● TASK BRIEF
A single number is required: how many lines of the listing below include the word "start".

● GIVEN INFORMATION
• • • •

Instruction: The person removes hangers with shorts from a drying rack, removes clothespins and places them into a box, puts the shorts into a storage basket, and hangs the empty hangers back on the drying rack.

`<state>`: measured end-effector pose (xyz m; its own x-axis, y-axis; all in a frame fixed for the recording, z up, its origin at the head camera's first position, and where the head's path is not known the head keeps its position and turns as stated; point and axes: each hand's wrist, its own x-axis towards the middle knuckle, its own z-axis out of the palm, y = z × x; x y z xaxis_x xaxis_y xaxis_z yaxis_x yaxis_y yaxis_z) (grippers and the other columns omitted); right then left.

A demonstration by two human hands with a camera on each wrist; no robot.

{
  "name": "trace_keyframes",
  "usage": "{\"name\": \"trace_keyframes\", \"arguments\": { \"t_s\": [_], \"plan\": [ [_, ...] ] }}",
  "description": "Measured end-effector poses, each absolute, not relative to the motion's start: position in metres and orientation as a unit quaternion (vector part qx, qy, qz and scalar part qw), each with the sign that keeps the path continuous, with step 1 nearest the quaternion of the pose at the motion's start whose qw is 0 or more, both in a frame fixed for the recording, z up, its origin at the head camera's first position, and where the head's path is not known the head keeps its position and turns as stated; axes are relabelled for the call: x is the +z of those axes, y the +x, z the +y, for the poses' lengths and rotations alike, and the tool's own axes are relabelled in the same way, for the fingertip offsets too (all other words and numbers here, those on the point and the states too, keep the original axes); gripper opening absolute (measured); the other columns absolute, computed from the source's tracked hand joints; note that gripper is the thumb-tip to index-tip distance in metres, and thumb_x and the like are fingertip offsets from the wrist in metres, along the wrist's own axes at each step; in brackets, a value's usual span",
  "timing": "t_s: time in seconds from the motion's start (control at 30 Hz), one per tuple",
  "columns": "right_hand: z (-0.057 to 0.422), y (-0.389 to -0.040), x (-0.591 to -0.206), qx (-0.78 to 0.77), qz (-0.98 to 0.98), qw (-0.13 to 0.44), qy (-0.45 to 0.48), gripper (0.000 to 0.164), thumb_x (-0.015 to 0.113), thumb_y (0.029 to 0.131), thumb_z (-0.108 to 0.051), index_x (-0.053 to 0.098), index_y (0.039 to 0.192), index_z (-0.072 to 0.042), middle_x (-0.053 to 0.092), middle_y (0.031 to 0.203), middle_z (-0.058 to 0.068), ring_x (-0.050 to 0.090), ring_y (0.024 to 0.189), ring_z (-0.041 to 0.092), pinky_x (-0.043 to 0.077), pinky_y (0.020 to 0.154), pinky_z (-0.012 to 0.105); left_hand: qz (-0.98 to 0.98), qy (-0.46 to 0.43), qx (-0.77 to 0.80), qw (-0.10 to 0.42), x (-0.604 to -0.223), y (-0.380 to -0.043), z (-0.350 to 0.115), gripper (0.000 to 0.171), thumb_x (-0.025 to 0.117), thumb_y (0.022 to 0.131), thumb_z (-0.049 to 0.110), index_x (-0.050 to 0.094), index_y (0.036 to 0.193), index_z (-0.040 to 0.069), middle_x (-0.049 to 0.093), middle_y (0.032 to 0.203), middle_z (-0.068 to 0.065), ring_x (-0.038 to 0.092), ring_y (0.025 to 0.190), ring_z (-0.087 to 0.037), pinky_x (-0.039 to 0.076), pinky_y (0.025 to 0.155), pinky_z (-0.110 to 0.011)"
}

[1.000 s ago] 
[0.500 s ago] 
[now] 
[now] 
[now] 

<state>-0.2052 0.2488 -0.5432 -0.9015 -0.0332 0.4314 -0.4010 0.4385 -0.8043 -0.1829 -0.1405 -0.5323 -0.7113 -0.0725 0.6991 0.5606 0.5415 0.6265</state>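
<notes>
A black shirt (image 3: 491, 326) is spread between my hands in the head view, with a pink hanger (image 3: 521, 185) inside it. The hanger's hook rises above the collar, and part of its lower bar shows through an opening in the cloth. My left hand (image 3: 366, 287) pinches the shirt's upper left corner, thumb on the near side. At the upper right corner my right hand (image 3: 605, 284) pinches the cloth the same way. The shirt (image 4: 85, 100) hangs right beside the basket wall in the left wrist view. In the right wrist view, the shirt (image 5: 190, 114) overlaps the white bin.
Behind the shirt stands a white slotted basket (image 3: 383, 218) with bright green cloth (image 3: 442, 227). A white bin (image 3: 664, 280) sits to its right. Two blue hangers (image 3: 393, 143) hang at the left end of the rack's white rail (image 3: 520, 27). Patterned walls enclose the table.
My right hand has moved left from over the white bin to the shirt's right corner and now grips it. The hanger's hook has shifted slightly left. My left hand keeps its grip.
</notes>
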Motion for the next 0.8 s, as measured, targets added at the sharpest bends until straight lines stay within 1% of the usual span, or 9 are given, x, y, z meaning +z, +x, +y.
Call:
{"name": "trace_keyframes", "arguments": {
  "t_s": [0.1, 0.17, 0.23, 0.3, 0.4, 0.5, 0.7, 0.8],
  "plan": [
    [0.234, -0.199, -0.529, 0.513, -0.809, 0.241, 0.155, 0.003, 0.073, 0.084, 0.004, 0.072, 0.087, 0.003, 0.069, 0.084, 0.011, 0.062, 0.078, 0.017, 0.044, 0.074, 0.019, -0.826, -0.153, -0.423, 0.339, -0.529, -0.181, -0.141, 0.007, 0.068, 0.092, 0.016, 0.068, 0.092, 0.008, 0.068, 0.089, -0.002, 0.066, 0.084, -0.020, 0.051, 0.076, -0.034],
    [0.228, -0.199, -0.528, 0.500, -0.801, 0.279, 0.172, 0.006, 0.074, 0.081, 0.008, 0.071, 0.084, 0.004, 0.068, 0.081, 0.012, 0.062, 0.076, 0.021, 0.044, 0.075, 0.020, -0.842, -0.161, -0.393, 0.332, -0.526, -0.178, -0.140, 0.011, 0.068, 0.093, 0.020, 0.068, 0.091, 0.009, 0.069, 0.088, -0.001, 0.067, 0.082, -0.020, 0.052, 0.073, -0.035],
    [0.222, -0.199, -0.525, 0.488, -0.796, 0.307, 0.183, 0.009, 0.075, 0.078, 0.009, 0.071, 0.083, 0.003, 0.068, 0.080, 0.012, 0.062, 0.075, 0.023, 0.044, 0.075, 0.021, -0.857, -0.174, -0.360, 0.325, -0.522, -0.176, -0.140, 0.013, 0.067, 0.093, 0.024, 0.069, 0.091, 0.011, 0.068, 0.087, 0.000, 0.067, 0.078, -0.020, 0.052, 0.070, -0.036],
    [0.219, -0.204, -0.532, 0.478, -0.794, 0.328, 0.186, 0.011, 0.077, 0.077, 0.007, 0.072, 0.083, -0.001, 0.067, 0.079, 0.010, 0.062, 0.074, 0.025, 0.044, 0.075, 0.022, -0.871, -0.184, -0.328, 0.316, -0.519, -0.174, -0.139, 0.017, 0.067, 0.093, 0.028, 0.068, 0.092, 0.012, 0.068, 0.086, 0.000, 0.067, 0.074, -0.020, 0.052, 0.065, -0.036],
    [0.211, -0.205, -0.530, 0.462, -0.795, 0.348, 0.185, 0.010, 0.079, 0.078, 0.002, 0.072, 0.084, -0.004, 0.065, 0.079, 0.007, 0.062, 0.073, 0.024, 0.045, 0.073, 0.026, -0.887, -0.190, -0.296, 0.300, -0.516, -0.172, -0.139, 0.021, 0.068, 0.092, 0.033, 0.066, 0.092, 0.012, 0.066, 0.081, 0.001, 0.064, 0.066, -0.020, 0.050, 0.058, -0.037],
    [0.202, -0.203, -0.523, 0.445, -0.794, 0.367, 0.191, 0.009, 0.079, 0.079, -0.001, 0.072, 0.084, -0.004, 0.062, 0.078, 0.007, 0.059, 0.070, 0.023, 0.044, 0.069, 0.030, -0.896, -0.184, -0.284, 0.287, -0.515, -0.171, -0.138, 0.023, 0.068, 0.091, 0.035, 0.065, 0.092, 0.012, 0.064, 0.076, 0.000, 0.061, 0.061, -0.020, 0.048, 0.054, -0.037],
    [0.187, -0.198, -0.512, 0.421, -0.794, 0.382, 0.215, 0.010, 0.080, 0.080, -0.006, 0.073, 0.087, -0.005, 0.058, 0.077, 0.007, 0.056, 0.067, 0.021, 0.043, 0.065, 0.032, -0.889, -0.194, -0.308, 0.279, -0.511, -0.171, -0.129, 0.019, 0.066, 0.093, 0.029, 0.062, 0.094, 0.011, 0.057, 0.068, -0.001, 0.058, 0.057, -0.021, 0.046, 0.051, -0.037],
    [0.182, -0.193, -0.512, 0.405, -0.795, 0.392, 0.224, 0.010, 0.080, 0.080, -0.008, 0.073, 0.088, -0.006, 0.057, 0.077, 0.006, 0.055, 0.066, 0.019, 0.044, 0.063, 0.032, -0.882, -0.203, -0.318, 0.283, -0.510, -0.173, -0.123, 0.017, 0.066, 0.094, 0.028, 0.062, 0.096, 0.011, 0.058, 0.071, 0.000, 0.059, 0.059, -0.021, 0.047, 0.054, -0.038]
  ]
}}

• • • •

● TASK RESPONSE
2